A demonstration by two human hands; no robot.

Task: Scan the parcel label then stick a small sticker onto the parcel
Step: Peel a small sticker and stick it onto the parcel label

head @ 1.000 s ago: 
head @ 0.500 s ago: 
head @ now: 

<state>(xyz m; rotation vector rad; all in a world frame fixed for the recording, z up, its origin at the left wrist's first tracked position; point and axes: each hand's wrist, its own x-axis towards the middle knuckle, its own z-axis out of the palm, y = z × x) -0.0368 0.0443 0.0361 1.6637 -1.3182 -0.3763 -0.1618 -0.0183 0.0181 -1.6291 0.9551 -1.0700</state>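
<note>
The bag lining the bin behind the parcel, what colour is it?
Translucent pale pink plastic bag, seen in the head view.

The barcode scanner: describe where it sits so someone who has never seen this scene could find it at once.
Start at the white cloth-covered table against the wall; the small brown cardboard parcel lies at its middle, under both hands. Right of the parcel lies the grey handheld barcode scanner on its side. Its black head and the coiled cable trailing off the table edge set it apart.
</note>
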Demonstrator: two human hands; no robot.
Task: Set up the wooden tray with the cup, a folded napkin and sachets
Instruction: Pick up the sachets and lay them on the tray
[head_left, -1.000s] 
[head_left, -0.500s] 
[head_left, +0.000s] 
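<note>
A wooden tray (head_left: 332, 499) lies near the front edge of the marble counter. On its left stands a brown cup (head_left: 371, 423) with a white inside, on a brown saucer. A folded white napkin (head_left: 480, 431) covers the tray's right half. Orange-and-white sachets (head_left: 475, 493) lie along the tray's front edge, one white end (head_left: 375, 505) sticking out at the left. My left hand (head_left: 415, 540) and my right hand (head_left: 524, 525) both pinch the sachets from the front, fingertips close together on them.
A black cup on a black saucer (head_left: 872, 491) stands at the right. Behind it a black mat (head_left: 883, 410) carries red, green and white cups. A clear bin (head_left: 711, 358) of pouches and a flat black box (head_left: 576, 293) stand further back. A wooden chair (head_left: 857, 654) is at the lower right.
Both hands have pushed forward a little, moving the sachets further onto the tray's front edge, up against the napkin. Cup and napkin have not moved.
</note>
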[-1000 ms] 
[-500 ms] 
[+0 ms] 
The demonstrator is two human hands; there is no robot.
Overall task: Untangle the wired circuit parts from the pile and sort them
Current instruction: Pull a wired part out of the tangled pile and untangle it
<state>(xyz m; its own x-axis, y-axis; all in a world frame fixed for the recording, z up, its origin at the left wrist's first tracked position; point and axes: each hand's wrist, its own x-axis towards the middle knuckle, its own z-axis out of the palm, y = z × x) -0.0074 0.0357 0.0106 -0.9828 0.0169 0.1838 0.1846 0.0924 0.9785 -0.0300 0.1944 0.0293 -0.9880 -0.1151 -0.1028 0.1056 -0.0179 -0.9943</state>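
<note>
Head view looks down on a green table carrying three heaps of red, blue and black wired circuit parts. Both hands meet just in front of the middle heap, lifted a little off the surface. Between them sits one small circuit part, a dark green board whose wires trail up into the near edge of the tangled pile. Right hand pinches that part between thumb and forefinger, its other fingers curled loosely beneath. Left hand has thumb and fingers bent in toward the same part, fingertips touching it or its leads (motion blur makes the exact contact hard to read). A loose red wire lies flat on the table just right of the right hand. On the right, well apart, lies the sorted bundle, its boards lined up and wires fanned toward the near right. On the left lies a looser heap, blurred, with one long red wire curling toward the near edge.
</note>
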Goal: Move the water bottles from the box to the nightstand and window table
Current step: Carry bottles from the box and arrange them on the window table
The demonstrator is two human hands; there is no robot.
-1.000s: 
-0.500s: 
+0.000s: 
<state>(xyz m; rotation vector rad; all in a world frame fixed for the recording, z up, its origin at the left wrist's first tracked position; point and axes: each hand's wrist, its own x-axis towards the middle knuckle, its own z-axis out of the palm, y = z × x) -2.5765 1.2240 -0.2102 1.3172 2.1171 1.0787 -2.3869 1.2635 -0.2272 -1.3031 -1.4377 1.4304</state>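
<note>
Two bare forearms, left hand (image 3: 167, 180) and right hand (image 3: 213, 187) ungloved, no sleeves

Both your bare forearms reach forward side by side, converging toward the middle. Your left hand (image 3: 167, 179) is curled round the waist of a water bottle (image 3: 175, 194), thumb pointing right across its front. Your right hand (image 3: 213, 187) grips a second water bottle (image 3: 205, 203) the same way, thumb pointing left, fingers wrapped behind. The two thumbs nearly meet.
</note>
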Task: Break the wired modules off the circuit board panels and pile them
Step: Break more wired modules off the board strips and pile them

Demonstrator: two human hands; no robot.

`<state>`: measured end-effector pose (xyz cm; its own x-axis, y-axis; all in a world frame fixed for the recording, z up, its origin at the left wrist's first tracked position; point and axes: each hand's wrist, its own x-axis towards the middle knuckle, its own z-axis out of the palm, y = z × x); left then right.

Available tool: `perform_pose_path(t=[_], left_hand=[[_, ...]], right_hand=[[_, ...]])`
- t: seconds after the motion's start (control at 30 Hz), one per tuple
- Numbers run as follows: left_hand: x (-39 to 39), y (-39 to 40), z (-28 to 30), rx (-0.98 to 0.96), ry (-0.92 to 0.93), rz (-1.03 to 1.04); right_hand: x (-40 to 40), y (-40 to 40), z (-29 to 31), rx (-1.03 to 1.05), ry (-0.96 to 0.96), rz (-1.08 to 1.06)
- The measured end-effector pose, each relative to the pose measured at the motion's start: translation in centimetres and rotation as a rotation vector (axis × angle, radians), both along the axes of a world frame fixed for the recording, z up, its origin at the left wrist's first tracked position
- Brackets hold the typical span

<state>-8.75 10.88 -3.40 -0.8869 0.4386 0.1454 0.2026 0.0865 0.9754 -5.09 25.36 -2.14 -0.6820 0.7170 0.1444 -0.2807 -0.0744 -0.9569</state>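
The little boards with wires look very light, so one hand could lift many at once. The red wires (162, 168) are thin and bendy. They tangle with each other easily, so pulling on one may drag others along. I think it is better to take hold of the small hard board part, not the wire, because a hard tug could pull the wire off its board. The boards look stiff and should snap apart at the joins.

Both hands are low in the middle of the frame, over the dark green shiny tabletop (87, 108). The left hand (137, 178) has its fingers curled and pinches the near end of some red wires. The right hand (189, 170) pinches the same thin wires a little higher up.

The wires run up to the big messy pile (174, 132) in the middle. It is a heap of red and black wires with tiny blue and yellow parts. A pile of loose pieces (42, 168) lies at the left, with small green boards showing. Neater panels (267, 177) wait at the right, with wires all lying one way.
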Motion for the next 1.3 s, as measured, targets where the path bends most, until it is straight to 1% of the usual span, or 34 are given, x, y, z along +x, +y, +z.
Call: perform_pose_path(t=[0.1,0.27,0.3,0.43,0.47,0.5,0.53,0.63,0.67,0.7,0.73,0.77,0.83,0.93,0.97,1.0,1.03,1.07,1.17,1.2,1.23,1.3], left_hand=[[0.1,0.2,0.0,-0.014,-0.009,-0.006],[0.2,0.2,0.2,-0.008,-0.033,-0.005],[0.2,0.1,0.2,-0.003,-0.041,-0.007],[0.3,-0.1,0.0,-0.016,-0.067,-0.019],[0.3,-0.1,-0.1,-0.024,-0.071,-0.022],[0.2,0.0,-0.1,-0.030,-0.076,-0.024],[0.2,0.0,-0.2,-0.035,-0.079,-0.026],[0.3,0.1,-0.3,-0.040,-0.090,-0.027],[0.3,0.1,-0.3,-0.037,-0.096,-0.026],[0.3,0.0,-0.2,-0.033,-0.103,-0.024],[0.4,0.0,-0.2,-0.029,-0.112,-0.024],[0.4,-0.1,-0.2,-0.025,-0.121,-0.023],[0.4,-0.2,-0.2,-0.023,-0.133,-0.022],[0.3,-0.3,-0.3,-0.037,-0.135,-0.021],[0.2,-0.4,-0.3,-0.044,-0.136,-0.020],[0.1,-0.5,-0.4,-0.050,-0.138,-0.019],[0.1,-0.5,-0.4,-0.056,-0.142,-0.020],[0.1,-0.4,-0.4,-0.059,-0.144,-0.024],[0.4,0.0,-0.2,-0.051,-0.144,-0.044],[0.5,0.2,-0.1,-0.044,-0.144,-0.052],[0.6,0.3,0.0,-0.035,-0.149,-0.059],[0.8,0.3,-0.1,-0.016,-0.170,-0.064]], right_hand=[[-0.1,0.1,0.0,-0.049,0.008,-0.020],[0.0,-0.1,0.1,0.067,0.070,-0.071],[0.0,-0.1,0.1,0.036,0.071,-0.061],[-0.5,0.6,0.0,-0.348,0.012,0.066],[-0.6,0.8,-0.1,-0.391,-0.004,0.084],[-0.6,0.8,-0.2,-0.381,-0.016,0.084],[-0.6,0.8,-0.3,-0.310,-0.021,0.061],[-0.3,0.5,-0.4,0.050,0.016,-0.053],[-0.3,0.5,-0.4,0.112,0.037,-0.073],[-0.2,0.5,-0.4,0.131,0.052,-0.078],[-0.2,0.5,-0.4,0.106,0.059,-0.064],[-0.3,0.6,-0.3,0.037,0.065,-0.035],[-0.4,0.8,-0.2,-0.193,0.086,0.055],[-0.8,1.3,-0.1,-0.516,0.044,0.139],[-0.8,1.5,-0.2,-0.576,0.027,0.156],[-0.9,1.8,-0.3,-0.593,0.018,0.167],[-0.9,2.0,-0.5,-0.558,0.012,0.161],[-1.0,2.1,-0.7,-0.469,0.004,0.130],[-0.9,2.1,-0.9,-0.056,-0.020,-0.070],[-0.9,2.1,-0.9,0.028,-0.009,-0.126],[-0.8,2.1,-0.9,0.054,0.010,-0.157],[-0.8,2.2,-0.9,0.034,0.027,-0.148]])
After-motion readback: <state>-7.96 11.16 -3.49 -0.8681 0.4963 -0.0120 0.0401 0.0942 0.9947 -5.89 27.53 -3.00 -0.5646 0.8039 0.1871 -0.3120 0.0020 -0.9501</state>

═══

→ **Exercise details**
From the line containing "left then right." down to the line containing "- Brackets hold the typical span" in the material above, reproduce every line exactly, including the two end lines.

→ **Written response**
`<state>`: measured end-effector pose (xyz cm; its own x-axis, y-axis; all in a world frame fixed for the recording, z up, its origin at the left wrist's first tracked position; point and axes: each hand's wrist, its own x-axis towards the middle knuckle, its own z-axis out of the palm, y = z × x); left then right.

Available tool: `perform_pose_path(t=[_], left_hand=[[_, ...]], right_hand=[[_, ...]])`
- t: seconds after the motion's start (control at 30 Hz), one per tuple
- Numbers run as follows: left_hand: x (-39 to 39), y (-39 to 40), z (-28 to 30), rx (-0.98 to 0.96), ry (-0.92 to 0.93), rz (-1.03 to 1.04); right_hand: x (-40 to 40), y (-40 to 40), z (-29 to 31), rx (-1.03 to 1.05), ry (-0.96 to 0.96), rz (-1.08 to 1.06)
- The measured end-effector pose, each relative to the pose measured at the motion's start: translation in centimetres and rotation as a rotation vector (axis × angle, radians), both along the axes of a world frame fixed for the recording, z up, its origin at the left wrist's first tracked position
- Brackets hold the typical span

Work on this exercise has been completed.